Bildiride Kors ailesine de uzunca yer verilmişti. Eli Ran bu aileyi özenle seçtiği kelimeleri ile yüceltmiş, yolun en başından beri Kors ailesinin sağladığı yardımlar için aileye özel olarak teşekkürlerini ve minnetini iletmişti. Bizlerin ise Kors ailesine 'hain' diyerek ne kadar alçak bir düşüncenin izinden gittiğimizi ve yolumuzun doğruluktan ne kadar uzak bir noktada olduğunu halka bildirme gereği hissetmişti. Öte yandan kendisi Aldo Bey için doğrudan hain kelimesini kullanmamıştı. Aldo Bey'in birkaç sapkın düşünceye daldığını ama bu durumun Aldo Bey'den ümidi kesecek kadar önemli ve çözümsüz olmadığını bildirmiş ve bu neticede Perla'ya yolladıkları mektuba ters düşen bir acıyı dile getirerek, Aldo Bey'in ölümünün onları çok sarstığını belirtmişti. Yalanlarla süslenmiş birkaç sayfalık bildiri elimize ulaştığında, bildirideki her bir kelime işin ucunun doğrudan savaşa değeceğini anlamama yetmişti. Sanıyorum ki artık beni kendi taraflarına çekmeye çalışmakla uğraşmayacaklardı.
Kızının acımasızca ve büyük bir soğukkanlılıkla eşi Aldo Bey'i öldürmesinden sonra dehşete ve korkuya kapılan Verena Hanım'ın ise kendi yanlarında olduğunu, o korkunç olaydan sonra bu zavallı kadının kendilerine sığındığını yazmışlardı. Şüphesiz bildiride yer alanlar arasında Perla'yı en çok üzen, en çok yıpratan nokta bu olmuştu. Perla, annesinin yüzüne baka baka onun hain olduğunu söylemiş olmasına rağmen, bildiri yayınlanana dek, Verena Hanım'ın buraya, Roves Kalesi'ne sığınıp af dilemesini beklemişti. Fakat görüldüğü üzere Verena Hanım bizlere değil karşı tarafa sığınmıştı. Bundan dolayı Atlas, Verena Hanım'ı hain olarak adlandırmaktan çekinmemiş ve bu saatten sonra hiçbir şekilde Verena Hanım'ın affının sağlanmayacağını eklemişti. Bu haber, en çok Perla'ya derin bir nefes sağladığı gibi, en çok da Perla'nın yüreğini burkmuştu.

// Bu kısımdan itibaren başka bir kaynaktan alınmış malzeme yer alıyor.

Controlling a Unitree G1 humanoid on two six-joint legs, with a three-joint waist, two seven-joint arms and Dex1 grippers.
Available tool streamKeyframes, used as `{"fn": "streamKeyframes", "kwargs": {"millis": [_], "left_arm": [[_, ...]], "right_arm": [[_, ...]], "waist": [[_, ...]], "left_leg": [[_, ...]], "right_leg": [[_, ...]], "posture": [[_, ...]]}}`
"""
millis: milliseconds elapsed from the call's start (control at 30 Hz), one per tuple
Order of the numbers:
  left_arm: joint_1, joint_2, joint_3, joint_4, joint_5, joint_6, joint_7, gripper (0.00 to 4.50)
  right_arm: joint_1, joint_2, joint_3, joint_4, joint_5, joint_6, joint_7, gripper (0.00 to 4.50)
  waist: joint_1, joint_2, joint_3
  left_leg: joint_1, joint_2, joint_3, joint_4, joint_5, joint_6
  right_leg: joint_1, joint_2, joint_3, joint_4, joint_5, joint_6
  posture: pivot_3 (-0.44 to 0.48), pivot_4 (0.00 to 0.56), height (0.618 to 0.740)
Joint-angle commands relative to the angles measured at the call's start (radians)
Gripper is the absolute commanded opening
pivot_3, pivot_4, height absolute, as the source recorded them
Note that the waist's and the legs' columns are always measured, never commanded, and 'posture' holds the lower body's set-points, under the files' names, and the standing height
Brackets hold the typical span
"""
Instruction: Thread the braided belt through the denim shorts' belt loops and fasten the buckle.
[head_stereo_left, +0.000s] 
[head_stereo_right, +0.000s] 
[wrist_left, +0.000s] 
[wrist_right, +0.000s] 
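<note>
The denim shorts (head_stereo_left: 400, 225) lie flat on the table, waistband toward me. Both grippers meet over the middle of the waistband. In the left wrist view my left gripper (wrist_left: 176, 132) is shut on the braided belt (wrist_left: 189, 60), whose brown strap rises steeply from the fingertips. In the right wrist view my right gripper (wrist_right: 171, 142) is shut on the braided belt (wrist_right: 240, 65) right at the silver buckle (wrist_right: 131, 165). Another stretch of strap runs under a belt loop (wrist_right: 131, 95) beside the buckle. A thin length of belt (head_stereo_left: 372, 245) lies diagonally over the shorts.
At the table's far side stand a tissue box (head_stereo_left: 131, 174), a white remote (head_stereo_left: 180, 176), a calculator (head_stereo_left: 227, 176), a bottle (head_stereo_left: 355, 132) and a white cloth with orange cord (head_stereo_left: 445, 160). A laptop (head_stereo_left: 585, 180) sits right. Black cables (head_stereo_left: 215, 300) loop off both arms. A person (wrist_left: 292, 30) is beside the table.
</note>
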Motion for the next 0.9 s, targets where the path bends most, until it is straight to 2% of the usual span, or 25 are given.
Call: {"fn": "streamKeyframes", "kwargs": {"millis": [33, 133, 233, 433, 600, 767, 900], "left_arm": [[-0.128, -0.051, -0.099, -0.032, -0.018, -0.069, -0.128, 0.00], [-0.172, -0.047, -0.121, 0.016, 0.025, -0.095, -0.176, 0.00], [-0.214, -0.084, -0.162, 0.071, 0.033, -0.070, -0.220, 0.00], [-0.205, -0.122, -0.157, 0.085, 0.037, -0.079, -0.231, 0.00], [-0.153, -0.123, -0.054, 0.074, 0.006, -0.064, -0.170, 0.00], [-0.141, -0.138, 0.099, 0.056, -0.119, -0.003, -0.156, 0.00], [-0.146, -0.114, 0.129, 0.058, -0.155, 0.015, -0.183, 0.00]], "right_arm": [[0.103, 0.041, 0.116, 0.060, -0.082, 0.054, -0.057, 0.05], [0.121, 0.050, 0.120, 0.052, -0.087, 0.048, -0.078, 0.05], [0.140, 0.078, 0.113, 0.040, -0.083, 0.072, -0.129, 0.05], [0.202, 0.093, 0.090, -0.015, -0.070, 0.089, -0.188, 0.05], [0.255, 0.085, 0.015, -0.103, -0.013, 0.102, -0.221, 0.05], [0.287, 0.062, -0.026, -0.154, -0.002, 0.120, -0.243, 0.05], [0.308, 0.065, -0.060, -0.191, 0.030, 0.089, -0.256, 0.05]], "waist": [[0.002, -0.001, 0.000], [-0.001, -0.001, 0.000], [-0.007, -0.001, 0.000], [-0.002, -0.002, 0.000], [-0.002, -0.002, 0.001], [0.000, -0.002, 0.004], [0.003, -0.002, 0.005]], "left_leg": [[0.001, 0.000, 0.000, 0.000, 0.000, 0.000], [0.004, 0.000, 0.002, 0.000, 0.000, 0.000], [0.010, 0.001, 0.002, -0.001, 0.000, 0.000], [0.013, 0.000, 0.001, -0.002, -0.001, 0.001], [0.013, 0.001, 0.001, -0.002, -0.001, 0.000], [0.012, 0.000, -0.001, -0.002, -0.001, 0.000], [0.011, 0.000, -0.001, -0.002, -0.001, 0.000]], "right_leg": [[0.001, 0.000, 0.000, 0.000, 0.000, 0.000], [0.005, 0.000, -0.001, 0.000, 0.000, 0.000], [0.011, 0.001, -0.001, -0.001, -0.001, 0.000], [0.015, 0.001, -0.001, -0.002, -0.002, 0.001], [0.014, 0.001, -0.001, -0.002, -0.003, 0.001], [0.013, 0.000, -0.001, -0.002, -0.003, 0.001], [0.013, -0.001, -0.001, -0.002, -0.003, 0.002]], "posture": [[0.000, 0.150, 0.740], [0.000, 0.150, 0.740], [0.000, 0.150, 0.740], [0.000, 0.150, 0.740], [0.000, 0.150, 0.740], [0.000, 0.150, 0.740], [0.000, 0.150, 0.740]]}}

Kors ailesi nasıl övülmeye layık görüldüyse, Morison ailesi de o denli büyük bir küfre layık görülmüştü. Eli Ran, Timun Bey'in o biricik kız kardeşini, Adin Hanım'ı öldüren kişinin Alpay Bey olduğunu yazmış ve bu olayın Morison ailesini hain olarak damgalamalarına yetecek kötülüğe sahip olduğunu ifade etmişti. Bu yazılanlara, artık yanımızda bulunan Alpay Bey'den ziyade oğlu Aren tepki göstermişti. Alpay Bey kiminle uğraştığını pek iyi biliyordu; öfkesini kontrol etmeyi öğrenmişti; bu yazılanların tek amacının bizleri kışkırtmak olduğunu da anlamıştı. Öyle ki ondan taraf sessizdi. Ne yaşıyorsa içinde yaşıyor, üzüntüsünü veya öfkesini hiçbir türlü belli etmiyordu.

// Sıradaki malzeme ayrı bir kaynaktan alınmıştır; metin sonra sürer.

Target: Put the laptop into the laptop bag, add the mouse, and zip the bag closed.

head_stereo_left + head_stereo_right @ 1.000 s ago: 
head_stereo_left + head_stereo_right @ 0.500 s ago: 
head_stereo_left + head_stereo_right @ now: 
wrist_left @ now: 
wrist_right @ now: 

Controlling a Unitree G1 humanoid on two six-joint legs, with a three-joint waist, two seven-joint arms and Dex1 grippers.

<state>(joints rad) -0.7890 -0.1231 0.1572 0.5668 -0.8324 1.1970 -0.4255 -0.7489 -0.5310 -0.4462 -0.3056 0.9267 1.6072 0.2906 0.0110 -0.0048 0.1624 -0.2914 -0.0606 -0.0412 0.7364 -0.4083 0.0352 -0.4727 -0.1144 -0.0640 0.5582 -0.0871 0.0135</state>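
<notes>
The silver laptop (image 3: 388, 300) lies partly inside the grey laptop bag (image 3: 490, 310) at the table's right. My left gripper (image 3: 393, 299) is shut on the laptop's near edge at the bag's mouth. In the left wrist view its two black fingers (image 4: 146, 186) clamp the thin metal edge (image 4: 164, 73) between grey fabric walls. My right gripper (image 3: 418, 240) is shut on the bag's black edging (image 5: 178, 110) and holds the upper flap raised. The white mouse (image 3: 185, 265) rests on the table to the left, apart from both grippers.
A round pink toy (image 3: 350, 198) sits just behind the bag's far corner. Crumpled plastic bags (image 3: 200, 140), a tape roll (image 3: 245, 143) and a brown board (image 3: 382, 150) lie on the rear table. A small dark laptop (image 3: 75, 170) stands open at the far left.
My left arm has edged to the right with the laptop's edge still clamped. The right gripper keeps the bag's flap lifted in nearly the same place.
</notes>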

Yine de, nasıl ki bizim etrafımız dostlarla sarılı ise, Alpay Bey'in etrafı da aynı şekilde, aynı sıcaklıkla sarılıydı. Fedor Bey, Efendi Ramon ve Alpay Bey uzun yıllar süren dostluklarını sürdürüyor, bazı kıymetli şeylerin geçmişte kalmasına müsaade etmiyorlardı. Gecenin geç saatlerinde bizim bir araya gelip birbirimize sığındığımız gibi, onlar da koyu göğün altında bir araya geliyor ve yüreklerini birbirlerine açıyordu. Bunu bilmek kendimi iyi hissettiriyordu. Çünkü bu büyük isimlerin gelip bizlere içini açacağı yoktu. Fakat en azından birbirlerine sahiptiler. Bazı şeyler, bazı kıymetli hisler bizimle paylaşılmıyordu ama ruhun içinde mahkûm da kalmıyordu.

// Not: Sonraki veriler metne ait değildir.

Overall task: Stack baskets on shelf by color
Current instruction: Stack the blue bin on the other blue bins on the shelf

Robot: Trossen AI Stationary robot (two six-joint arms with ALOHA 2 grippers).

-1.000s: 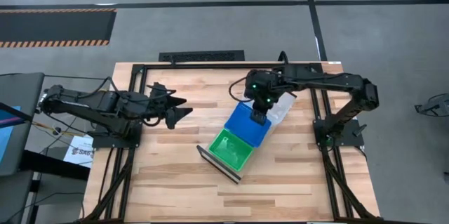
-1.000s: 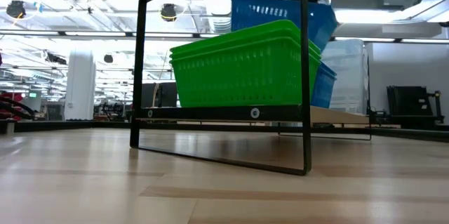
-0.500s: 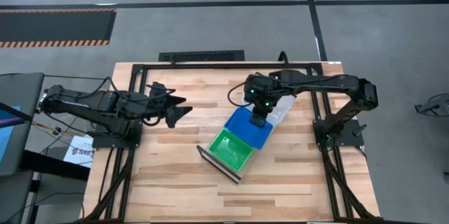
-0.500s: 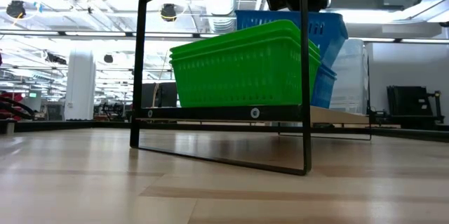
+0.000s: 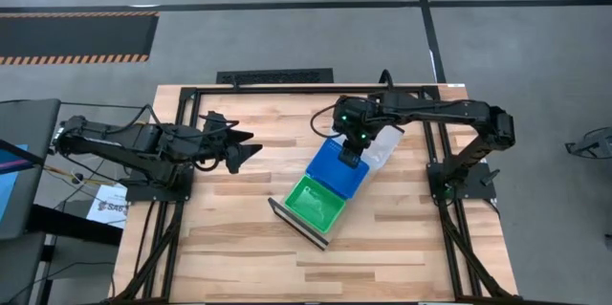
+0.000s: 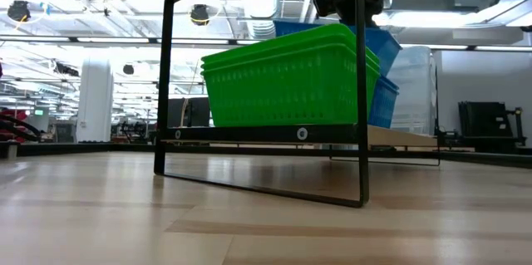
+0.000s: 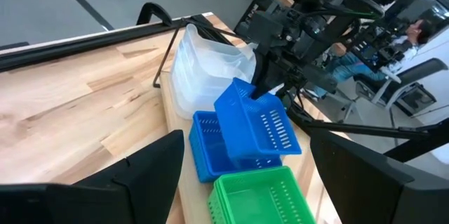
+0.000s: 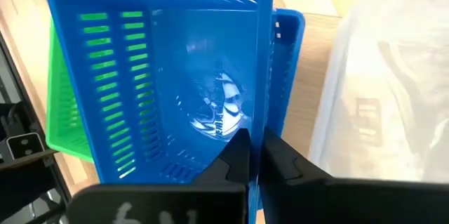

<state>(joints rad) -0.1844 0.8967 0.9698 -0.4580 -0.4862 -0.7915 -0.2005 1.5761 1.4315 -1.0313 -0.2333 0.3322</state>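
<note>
My right gripper point(image 5: 352, 149) hangs over the shelf point(image 5: 290, 217) and is shut on a blue basket point(image 8: 175, 83), which tilts above another blue basket point(image 7: 208, 145) sitting on the shelf board. A stack of green baskets point(image 5: 320, 202) stands by its bottom at the shelf's near end, and clear baskets point(image 7: 203, 62) stand at its far end. In the low view the green stack point(image 6: 287, 78) hides most of the blue ones point(image 6: 381, 45). My left gripper point(image 5: 244, 150) is open and waits over the table's left side, touching nothing. My right gripper pinches one side wall point(image 8: 266, 122) of the blue basket at its rim, with one finger point(image 8: 235, 157) inside and the other point(image 8: 284, 161) outside. It comes from above, pointing down. The basket hangs tilted below the fingers, its lower edge point(image 7: 242, 159) at the blue basket underneath.
Thin black end frames point(image 6: 362, 90) rise at both ends of the shelf. Bare wooden tabletop point(image 5: 239, 238) lies left of and in front of the shelf. Black rails point(image 5: 191, 104) edge the table. People and desks show in the room beyond, in the left wrist view.
My right gripper has lowered the blue basket toward the blue one on the shelf, swinging a little toward the near edge and then back. The basket has dropped behind the green stack and changed its tilt.
</note>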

Bu durum Lena, Henna Hanım, Asel Hanım, Leydi Demitre ve Lara için de geçerliydi. Evet, Lara da onlara katılmıştı. Bizim yanımızda yalnızca bir görevli kimliğine bürünen Lara'nın bir zamanlar hizmet ettiği kişilerle yan yana oturup içini dökmesi ve bir noktada o kişilere destek olması içimi ısıtıyordu. Tabii bunu bizimle de yapmasını isterdim. Fakat o, nedense, bizlere yalnızca hizmet vermeyi doğru buluyordu. Yine de bir şikayetim yoktu. Sonuçta yalnız olmadığını, yalnız kalmadığını görüyordum. Bu da içimi rahatlatmaya yetiyordu.
Tüm bu isimlerin arsında kalan Leydi Demitre'nin solgun yüzüne can gelmese bile yüzü gülüyordu. Bir zamanlar benim bedenime yapışıp kalan aidiyetsizlik bu sefer onun bedenine tutunmuştu. Leydi'nin yuvası burası değildi. O yüzdendir ki bir misafir gibi hissediyor ve çoğu zaman bir misafir gibi davranıyordu. Bazı zamanlar, hatta çoğu zaman onu uzaklara dalmış bir hâlde yakalıyordum. Bakışları öyle dalgın, öyle doluydu ki. Ne düşünüyor, neyi düşlüyordu öylesine merak ediyordum ki, ama sormaya cesaret edemiyordum. Sanki o anlar ona özel kalmalıydı, nitekim o anlarda zihnine uğrayan düşünceleri ve yüreğine uğrayan hisleri de. Lakin itiraf etmeliyim ki, onu bu şekilde görmek, Büyülü Orman'ın derinliklerine tutsak kalmış bir hâlde görmekten daha çok üzüyordu beni. Önem verdiği bir şeyini yitirmiş gibiydi. Fakat anlamıştım ki, o şey Büyülü Orman değildi. Leydi daha başka bir şeyini yitirmişti.
Bölgenin giriş kapısı, bize uzakta kalan o sınır, gün geçtikçe daha çok hareketleniyordu. Şu ana kadar birkaç küçük saldırı yapılmıştı bile. Kışın sonlarına doğru düşman ordusunun sınıra doğru yaklaşması sonucu başlayan gerginlik orada kolayca hissediliyor, Kale'nin güvende kalması için üstün çaba sarf ediliyordu. Sien Qa Sarayı'nı kaybettiğimiz gibi burayı da kaybetme şansımız yoktu.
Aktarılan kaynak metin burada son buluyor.